Takie programy motywują do podnoszenia jakości na wielu płaszczyznach. Nie bez znaczenia są również informacje zwrotne o tym, co możemy jeszcze poprawić. Takie informacje powodują, że jesteśmy zmotywowani, aby w sposób ciągły dążyć do ulepszania procesów. Będę się powtarzał mówiąc, że warto w nich uczestniczyć dla pacjenta i dla personelu. Programy certyfikacyjne ułatwiają bowiem tę nieustanną pracę nad jakością. Wytyczają standardy, które trzeba spełniać.
-
Co zrobić, aby pacjenci czuli się bezpiecznie w szpitalu?
Po pierwsze: pacjent! Brzmi prosto, ale – jak się zdaje – zdarza się nam zapominać, że
w centrum naszych wysiłków jest pacjent, że musimy patrzeć na szpital oczami pacjenta i że dla pacjenta podejmujemy działania poprawiające i usprawniające. Musimy mieć refleksję choćby nad tym, jakie wrażanie zrobi na pacjencie lecznica, gdy tylko się w niej znajdzie. Czy aby nie poczuje się zagubiony zarówno w gąszczu korytarzy jak i procedur. Dlatego w takim samym stopniu musimy pracować nad komunikacją z pacjentem, co nad podnoszeniem komfortu
w szpitalu: w salach chorych jak i w przestrzeniach zabiegowych i diagnostycznych. To patrzenie oczami pacjenta musi dotyczyć każdego w choćby największym szpitalnym zespole.
Od osób pracujących jako pomoce szpitalne po menedżerów.
-
Co czeka szpitale w 2024 roku?
Niezmienny wysiłek w podnoszeniu poziomu jakości, jakiej ma prawo oczekiwać pacjenci,
a przy tym sprostanie nowym wymaganiom jakościowym, zgodnie z Ustawą o jakości w opiece zdrowotnej czy nowym wytycznym Centrum Monitorowania Jakości w Ochronie Zdrowia.
---------------------------
Koalicja na rzecz Bezpieczeństwa Szpitali została zawiązana w 2021 roku, a głównym jej celem jest zwiększanie bezpieczeństwa pracowników ochrony zdrowia w miejscu pracy, m.in. poprzez promowanie i zachęcanie szpitali do korzystania z bezpiecznego sprzętu medycznego.

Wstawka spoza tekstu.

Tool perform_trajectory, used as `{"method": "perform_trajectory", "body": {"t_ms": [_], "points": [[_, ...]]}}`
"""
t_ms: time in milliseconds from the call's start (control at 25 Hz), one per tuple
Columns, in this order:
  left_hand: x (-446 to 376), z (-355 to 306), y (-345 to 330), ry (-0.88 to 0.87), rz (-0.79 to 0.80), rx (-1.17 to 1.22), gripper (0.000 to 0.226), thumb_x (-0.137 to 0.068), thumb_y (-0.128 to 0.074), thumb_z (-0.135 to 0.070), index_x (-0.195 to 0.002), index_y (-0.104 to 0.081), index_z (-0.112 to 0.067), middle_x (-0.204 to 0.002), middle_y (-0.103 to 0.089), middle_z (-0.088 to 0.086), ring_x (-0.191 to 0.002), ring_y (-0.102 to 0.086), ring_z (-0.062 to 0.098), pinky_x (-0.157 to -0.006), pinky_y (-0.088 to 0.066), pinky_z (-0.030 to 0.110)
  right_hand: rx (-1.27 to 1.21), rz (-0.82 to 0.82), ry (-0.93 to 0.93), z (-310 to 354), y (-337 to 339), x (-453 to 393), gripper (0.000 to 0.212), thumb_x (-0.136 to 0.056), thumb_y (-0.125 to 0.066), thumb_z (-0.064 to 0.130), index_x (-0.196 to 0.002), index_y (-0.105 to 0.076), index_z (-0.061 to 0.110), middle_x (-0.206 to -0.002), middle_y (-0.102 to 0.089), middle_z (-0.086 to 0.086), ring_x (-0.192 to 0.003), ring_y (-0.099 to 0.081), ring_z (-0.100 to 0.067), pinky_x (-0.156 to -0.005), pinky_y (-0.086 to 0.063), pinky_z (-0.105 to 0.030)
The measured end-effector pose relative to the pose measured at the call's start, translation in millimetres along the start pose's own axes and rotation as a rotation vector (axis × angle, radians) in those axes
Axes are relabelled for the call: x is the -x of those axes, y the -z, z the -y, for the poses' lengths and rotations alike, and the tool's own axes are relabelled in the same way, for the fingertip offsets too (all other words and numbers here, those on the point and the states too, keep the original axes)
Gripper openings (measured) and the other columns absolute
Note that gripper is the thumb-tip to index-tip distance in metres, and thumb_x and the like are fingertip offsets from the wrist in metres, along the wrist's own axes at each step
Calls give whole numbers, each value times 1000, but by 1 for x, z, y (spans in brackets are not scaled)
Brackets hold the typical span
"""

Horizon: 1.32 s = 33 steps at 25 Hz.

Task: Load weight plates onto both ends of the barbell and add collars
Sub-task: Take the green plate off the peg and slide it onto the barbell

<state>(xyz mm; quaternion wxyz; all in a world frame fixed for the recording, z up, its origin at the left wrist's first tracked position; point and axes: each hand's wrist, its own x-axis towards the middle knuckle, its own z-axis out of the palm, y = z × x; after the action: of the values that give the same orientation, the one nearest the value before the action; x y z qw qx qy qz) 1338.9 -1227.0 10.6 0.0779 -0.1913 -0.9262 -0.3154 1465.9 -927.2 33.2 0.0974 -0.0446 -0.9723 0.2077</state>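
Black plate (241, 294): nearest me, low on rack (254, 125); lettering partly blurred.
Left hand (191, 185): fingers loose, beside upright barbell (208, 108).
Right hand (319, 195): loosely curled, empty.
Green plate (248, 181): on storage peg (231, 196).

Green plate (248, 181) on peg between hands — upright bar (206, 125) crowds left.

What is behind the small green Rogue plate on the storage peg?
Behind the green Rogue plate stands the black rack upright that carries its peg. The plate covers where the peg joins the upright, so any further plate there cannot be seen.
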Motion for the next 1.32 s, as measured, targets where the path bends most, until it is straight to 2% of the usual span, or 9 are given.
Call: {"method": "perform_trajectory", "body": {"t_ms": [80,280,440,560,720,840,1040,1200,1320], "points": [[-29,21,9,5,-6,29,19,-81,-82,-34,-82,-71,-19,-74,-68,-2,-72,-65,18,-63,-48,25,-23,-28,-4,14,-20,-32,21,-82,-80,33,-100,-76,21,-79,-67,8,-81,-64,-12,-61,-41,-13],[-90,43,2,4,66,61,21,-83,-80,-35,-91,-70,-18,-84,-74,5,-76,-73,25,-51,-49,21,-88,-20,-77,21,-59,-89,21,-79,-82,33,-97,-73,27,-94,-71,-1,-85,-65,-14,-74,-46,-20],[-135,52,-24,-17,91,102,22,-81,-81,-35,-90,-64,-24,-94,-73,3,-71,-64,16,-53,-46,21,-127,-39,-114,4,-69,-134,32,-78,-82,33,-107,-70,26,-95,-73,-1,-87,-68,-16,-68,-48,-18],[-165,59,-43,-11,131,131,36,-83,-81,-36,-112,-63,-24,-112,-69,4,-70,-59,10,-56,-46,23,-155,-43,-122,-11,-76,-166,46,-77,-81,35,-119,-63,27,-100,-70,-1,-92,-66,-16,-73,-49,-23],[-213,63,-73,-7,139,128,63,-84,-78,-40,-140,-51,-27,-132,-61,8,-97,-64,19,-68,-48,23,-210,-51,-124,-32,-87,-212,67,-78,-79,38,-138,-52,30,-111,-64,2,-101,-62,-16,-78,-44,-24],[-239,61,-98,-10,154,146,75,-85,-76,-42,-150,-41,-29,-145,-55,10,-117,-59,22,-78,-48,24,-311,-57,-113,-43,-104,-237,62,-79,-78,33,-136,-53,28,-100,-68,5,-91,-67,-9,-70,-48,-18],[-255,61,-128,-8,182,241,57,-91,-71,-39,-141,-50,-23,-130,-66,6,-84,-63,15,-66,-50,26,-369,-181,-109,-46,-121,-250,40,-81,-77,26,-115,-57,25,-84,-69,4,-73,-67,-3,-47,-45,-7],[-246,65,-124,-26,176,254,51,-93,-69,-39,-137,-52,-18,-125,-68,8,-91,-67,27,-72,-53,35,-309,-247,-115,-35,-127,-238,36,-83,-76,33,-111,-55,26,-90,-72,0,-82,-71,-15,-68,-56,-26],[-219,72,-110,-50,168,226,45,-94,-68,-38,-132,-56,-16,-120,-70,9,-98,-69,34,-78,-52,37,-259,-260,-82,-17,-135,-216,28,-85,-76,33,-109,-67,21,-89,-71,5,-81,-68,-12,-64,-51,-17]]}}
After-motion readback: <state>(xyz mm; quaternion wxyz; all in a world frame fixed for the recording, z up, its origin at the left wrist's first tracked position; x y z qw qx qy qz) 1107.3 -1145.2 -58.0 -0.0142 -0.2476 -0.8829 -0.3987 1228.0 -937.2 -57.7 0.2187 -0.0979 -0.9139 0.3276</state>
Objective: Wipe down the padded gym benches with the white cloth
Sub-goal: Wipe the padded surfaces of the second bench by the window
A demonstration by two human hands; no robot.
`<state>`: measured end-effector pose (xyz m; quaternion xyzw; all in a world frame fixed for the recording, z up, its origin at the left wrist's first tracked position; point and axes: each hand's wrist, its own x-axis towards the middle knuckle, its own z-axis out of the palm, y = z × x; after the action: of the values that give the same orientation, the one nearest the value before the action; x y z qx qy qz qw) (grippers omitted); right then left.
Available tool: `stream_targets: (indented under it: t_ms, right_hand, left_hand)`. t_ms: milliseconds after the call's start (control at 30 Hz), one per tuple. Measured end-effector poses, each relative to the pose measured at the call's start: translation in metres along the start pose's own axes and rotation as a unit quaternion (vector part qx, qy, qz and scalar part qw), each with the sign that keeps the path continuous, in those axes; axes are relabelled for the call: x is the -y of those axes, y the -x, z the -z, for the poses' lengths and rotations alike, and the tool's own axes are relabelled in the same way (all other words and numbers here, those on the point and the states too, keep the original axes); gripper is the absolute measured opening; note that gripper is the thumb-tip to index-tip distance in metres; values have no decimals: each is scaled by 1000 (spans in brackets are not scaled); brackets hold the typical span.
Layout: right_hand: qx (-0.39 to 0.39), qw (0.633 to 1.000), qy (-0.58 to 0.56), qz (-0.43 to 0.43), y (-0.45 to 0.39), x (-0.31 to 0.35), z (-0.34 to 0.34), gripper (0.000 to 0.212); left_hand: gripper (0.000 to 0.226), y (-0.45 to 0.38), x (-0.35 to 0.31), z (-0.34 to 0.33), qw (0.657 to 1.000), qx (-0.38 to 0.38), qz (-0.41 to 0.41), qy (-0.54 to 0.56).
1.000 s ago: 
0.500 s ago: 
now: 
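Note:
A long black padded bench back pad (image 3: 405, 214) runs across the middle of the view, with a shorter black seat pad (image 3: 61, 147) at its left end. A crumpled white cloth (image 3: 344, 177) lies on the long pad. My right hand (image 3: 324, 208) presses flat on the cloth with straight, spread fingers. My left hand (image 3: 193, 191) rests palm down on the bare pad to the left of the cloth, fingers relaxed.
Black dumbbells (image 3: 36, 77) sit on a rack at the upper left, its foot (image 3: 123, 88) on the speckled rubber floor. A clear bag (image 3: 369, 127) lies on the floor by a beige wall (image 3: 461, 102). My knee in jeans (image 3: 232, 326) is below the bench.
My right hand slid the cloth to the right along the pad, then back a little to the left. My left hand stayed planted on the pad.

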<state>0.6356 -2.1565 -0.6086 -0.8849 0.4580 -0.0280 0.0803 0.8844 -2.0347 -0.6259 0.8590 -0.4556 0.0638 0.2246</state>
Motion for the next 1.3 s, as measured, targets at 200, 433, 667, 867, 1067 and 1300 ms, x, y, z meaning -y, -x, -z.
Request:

Głównym projektem Koalicji jest program „Bezpieczny szpital to bezpieczny pacjent”, do którego przyłączają się placówki medyczne, przestrzegające zaleceń w niej zawartych. Patronat nad projektem objęły: Narodowy Fundusz Zdrowia, Rzecznik Praw Pacjenta, Naczelna Izba Pielęgniarek i Położnych, Polska Federacja Szpitali, Naczelna Izba Lekarska, Polskie Stowarzyszenie Pielęgniarek Epidemiologicznych, Polskie Towarzystwo Pielęgniarek Anestezjologicznych i Intensywnej Opieki, Polskie Towarzystwo Epidemiologów i Lekarzy Chorób Zakaźnych, Polski Klub Dostępu Naczyniowego, Stowarzyszenie Higieny Lecznictwa, Ogólnopolskie Stowarzyszenie Szpitali Prywatnych, Polskie Towarzystwo Farmaceutyczne, Naczelna Izba Aptekarska, Europejskie Stowarzyszenie Czyste Leczenie, Stowarzyszenie Zdrowych Miast Polskich, Krajowa Izba Diagnostów Laboratoryjnych, Polskie Towarzystwo Mikrobiologów, Polskie Towarzystwo Pielęgniarskie, Ogólnopolski Związek Zawodowy Lekarzy, Instytut Praw Pacjenta i Edukacji Zdrowotnej oraz Polskie Towarzystwo Pielęgniarstwa Infuzyjnego.